Wilson Disease | Diagnosis & Treatment

How is Wilson disease diagnosed?

Your child’s doctor can perform a variety of tests to measure the amounts of copper in your child’s body.

These can include:

  • liver biopsy to determine the amount of copper in the liver
  • urine analysis to look for high levels of copper in the urine
  • blood tests to test for low levels of ceruloplasmin (copper protein) in the blood
  • eye exam to look for Kayser-Fleischer rings

Your child’s doctor may also recommend genetic testing to determine whether other family members may be affected or may be carriers for the gene that causes Wilson disease.

What are the treatment options for for Wilson disease?

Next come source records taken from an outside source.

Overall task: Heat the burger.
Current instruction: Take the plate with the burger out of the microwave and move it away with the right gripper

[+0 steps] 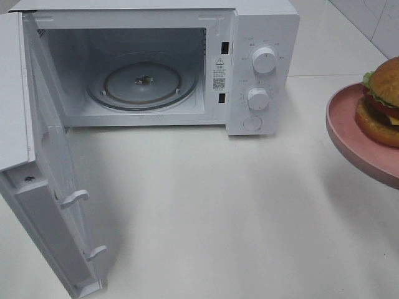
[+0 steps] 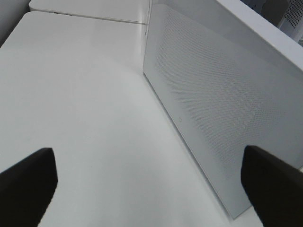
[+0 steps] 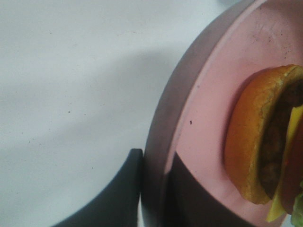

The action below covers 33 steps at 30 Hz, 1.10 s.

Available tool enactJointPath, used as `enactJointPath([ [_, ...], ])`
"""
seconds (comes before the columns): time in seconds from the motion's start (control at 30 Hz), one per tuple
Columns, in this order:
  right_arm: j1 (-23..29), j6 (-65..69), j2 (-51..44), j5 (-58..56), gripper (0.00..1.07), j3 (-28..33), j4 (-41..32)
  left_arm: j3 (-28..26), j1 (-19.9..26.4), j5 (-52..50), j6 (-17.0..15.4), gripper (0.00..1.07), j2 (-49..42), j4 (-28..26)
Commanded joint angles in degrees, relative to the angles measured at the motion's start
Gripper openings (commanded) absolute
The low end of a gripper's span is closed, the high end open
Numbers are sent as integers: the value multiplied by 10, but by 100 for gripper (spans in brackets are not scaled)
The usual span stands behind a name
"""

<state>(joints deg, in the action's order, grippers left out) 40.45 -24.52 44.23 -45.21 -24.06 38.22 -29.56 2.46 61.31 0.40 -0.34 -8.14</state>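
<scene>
Swung wide open at the near left, the microwave door leaves a clear way in. My right gripper is pinching the rim of the pink plate, one finger on top and one below. I judge the plate is lifted off the tabletop, at the right edge of the scene. The burger sits on the plate, tipped a bit onto its side. My left gripper is spread wide with nothing in it, beside the outside of the door.

Next I think I must carry the plate left and far, into the microwave. I should keep the plate flat, or the burger may roll off. I should go slow and keep it low enough to pass under the top of the opening. Then I can set it down in the middle of the glass tray and let go softly.
</scene>
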Motion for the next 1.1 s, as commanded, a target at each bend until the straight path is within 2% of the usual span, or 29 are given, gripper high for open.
enactJointPath([
  [0.03, -1, 43, -6, 6, 0, -5, 51, 0, 1, -1, -4, 98, -10, 0],
  [0.27, -1, 203, -6, -42, 0, -5, 95, 0, 1, -1, -4, 98, -10, 0],
  [0.47, -1, 289, 0, -76, 0, -5, 113, 0, 1, -1, -4, 98, -10, 0],
  [0.73, -1, 401, 93, -128, 0, -7, 140, 0, 1, -1, -4, 98, -10, 0],
  [0.77, -1, 447, 117, -127, 0, -9, 146, 0, 1, -1, -4, 98, -10, 0],
  [0.8, -1, 496, 144, -125, 0, -18, 155, 0, 1, -1, -4, 98, -10, 0],
  [0.9, -1, 524, 159, -125, 0, -23, 160, 0, 1, -1, -4, 98, -10, 0],
  [1.1, -1, 637, 249, -129, 0, -55, 182, 0, 1, -1, -4, 98, -10, 0],
])
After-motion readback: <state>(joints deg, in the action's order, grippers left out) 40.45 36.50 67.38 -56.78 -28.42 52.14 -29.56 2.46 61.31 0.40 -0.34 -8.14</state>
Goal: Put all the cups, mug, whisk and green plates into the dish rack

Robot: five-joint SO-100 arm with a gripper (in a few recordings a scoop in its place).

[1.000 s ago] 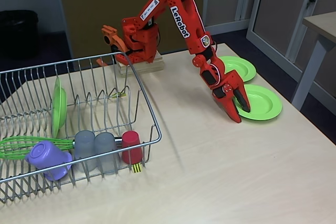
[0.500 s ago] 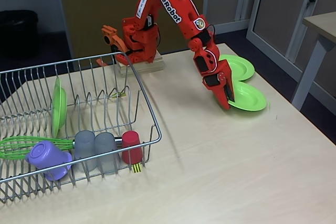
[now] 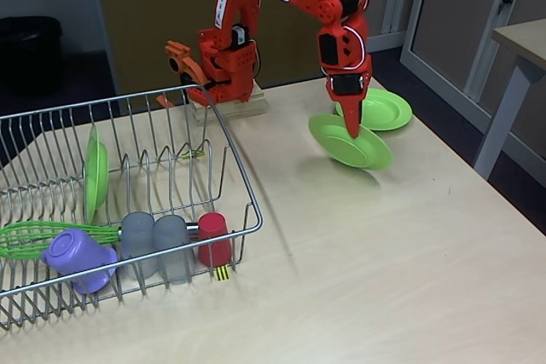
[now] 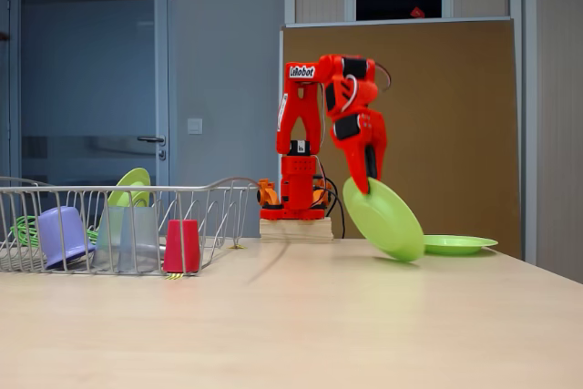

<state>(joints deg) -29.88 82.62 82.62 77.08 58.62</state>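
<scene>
The rack [image 3: 128, 202] holds one plate [image 3: 95, 172], whisk [image 3: 51, 236], mug [image 3: 77, 259] and cups [image 3: 171, 245]; the fingers [image 3: 352, 121] are clamped on a tilted plate's [image 3: 345, 144] rim, clear of the table [image 3: 384, 270].

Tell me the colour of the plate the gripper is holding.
Bright lime green plate; clearest in this fixed view from above.

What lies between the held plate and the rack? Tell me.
Only bare table: in both fixed views, nothing stands between the plate in the claw and the rack. The other loose plate lies beyond it.

Black bin [image 3: 30, 49] back left; grey table [image 3: 520, 44] — right edge
</scene>
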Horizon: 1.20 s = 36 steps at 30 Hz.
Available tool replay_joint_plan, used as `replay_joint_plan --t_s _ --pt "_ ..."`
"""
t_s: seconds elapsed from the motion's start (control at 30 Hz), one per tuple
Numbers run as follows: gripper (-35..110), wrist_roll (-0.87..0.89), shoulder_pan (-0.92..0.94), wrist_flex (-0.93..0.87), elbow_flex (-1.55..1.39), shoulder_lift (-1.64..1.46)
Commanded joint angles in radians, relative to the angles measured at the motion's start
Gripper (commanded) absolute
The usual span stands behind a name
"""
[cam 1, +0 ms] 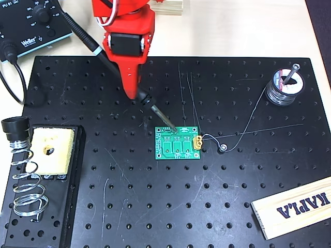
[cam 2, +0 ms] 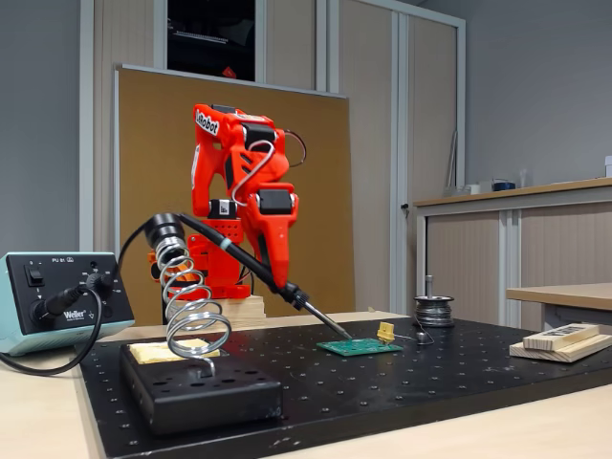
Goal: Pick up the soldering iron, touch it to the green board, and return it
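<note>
Risk first: tip of the soldering iron (cam 1: 154,110) resting at the far edge of the green board (cam 1: 178,143), or just above it; cannot tell from the overhead view, but in the fixed view the tip (cam 2: 337,332) seems to meet the board (cam 2: 360,347). Board apparently lying loose on the black perforated plate (cam 1: 155,206), so too much downward push could slide it or tilt it. Thin wire (cam 1: 243,132) running from the yellow connector (cam 1: 197,141) toward the solder spool (cam 1: 283,88), easy to snag when lifting away. Black cable (cam 1: 77,28) stretched back to the station (cam 1: 31,23) at far left; a pull from it could twist the handle in the grip. Return path long: coiled stand (cam 1: 23,175) at near left, with narrow black collar, so a bad angle could miss the opening and knock the stand or the yellow sponge (cam 1: 51,150).

End effector (cam 1: 135,90) pinching the iron near its lower part, red jaws pressed onto the handle, pointing down and to the right in the overhead view. Same hold seen from the side in the fixed view (cam 2: 284,285).

Iron: long, slim, black, with a white band high on the handle, thin metal tip, held slanted. Board: small, square, green, white markings, holes in corners, lying flat near the middle of the plate. Wooden block (cam 1: 295,206) at near right, well apart.
</note>
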<state>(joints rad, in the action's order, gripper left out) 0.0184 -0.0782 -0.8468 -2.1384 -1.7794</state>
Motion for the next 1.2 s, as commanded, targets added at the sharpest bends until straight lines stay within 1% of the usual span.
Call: replay_joint_plan --t_s 0.0,0.23,0.47,0.77,1.17 --pt "0 -0.025 -0.026 -0.044 0.132 0.028" --pt "0 -0.032 -0.066 -0.075 0.311 0.175" --pt "0 -0.028 -0.084 -0.064 0.377 0.261" --pt "0 -0.025 -0.091 -0.058 0.405 0.301" --pt "0 -0.011 -0.091 -0.044 0.364 0.298"
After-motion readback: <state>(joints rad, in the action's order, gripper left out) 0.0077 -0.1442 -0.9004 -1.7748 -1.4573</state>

Treatment involves medications that promote excretion of copper from your child's body and prevent it from accumulating again.

Getting rid of the copper

Drugs like penicillamine and trientine work by binding to copper (a process called chelation) and causing it to be excreted through the urine.

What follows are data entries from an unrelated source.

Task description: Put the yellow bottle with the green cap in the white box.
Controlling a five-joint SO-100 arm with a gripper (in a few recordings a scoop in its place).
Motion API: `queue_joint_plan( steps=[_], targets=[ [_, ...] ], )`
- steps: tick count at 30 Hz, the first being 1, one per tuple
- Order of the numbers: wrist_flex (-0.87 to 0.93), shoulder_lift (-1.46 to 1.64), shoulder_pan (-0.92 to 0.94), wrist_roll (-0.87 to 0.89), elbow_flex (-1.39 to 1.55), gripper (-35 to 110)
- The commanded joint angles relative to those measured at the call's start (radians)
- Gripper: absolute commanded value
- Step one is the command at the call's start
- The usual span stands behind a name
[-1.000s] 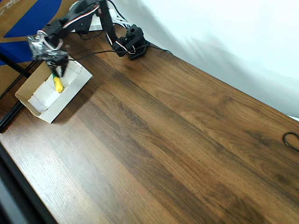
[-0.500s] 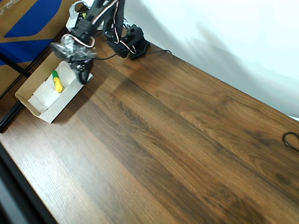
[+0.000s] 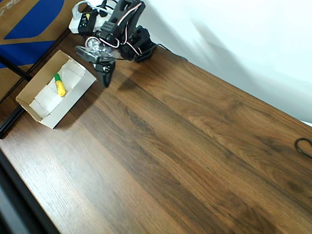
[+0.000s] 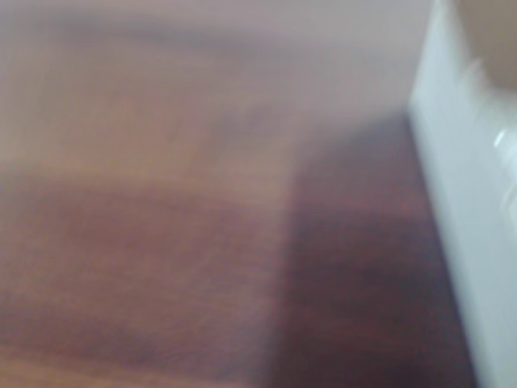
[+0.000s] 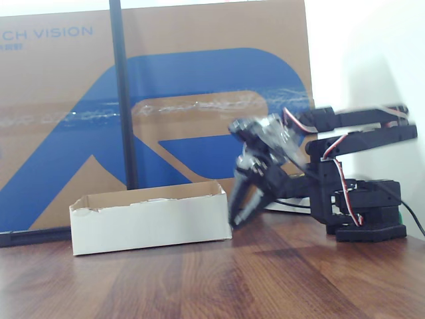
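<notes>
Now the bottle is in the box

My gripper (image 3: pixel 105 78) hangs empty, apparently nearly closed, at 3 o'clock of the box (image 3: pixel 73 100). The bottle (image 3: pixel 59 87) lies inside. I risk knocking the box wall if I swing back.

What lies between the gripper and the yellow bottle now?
In the overhead view, the white box's right-hand wall and a strip of its white floor lie between the gripper and the yellow bottle, which rests in the box.
</notes>
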Motion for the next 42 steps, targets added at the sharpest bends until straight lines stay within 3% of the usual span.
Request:
queue_joint_plan(
  steps=[1, 16, 42],
  targets=[
    [0.06, 0.092, 0.011, -0.011, 0.02, 0],
    [0.635, 0.44, 0.0, 0.028, 0.032, 0],
    [0.653, 0.446, 0.017, 0.031, 0.031, 0]
  ],
)
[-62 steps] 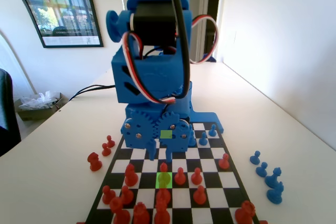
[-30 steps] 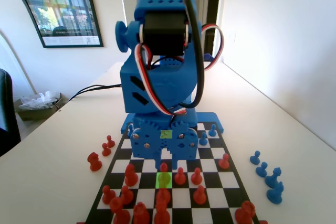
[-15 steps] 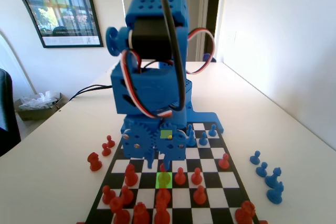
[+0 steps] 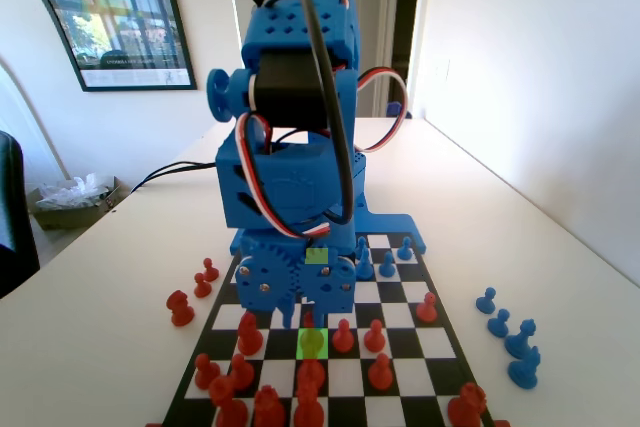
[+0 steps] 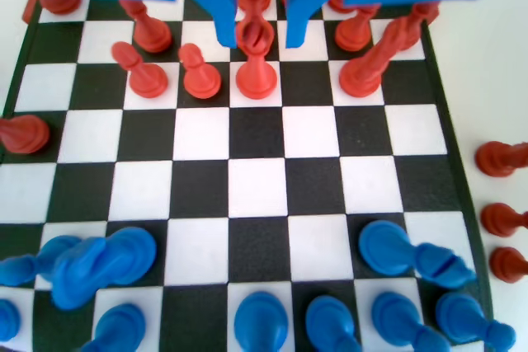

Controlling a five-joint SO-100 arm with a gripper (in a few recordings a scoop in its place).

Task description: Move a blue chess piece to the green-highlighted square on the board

Your child will need to take these medications for the rest of his life.

Preventing it from accumulating again

Once the existing copper is removed from the body, taking zinc may help to prevent it from reaccumulating. Zinc helps to block the body's absorption of copper.

Dietary changes may also be recommended in conjunction with medication therapy, including taking vitamin B6 supplements (only if taking penicillamine).

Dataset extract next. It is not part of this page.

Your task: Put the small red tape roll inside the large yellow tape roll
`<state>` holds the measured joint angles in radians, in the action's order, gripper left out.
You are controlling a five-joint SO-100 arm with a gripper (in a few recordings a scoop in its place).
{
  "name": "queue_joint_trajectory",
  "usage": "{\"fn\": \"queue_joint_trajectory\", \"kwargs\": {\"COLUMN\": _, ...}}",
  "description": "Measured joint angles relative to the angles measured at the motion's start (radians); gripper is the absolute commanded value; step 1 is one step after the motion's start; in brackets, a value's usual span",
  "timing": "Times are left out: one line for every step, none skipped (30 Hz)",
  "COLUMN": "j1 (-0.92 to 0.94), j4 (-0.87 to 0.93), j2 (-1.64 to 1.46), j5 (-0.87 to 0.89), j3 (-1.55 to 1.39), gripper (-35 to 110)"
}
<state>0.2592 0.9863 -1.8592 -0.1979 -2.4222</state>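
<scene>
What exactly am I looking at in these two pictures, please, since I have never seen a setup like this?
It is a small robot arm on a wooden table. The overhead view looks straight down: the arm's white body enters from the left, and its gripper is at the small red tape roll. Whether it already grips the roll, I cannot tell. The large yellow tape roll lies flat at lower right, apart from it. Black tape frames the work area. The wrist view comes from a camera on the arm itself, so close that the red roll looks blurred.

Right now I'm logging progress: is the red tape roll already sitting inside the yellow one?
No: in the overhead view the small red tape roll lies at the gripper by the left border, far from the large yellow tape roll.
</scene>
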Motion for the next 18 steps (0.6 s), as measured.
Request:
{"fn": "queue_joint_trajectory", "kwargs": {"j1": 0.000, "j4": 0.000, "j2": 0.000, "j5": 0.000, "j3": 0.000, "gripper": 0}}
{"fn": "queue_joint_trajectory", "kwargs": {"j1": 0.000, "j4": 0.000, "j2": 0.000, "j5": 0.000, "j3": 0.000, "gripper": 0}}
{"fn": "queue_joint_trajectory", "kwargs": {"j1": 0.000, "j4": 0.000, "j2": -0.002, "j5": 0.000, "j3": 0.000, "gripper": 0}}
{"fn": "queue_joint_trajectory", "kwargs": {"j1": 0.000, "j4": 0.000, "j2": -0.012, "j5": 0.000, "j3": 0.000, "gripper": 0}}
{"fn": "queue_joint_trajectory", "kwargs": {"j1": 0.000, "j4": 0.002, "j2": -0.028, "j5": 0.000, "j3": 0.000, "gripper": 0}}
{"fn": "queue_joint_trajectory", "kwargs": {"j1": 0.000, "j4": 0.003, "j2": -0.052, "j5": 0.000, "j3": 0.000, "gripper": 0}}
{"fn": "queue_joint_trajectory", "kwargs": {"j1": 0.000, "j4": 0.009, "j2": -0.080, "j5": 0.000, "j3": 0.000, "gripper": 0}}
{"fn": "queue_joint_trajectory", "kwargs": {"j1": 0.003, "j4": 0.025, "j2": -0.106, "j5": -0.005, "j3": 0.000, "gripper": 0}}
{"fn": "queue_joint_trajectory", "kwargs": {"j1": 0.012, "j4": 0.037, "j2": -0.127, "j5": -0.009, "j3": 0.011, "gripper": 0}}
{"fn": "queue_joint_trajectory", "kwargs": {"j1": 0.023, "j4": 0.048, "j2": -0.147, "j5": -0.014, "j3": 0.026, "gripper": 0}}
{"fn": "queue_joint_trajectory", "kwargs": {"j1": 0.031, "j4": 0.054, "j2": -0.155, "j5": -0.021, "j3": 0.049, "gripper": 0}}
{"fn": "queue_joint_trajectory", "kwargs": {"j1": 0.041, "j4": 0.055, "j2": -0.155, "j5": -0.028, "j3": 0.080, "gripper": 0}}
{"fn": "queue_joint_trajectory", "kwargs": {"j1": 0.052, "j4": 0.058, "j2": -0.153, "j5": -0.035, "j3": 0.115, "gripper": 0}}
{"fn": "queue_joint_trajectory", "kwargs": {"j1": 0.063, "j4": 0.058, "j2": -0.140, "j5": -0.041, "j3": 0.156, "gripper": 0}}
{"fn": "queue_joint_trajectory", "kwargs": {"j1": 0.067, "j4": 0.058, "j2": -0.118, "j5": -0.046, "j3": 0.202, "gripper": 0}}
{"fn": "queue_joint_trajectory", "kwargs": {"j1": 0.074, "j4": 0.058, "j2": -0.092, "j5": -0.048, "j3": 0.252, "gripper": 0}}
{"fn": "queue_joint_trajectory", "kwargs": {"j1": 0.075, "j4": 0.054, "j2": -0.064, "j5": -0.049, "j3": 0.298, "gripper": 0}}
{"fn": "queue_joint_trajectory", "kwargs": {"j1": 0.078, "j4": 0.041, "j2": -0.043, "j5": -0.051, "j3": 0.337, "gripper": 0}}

You child's doctor may also advise avoiding foods high in copper such as the following:

  • mushrooms
  • nuts
  • chocolate
  • dried fruit
  • liver
  • shellfish

In advanced stages of liver disease brought on by Wilson's disease, a liver transplant may be necessary.

What is the long-term outlook for patients with Wilson disease?

With proper diagnosis and treatment, the progress of Wilson disease can be stopped and your child's symptoms may improve.

It's important to diagnose and treat Wilson's disease as early as possible. Symptoms of the disease are progressive and, left untreated, may cause irreversible damage.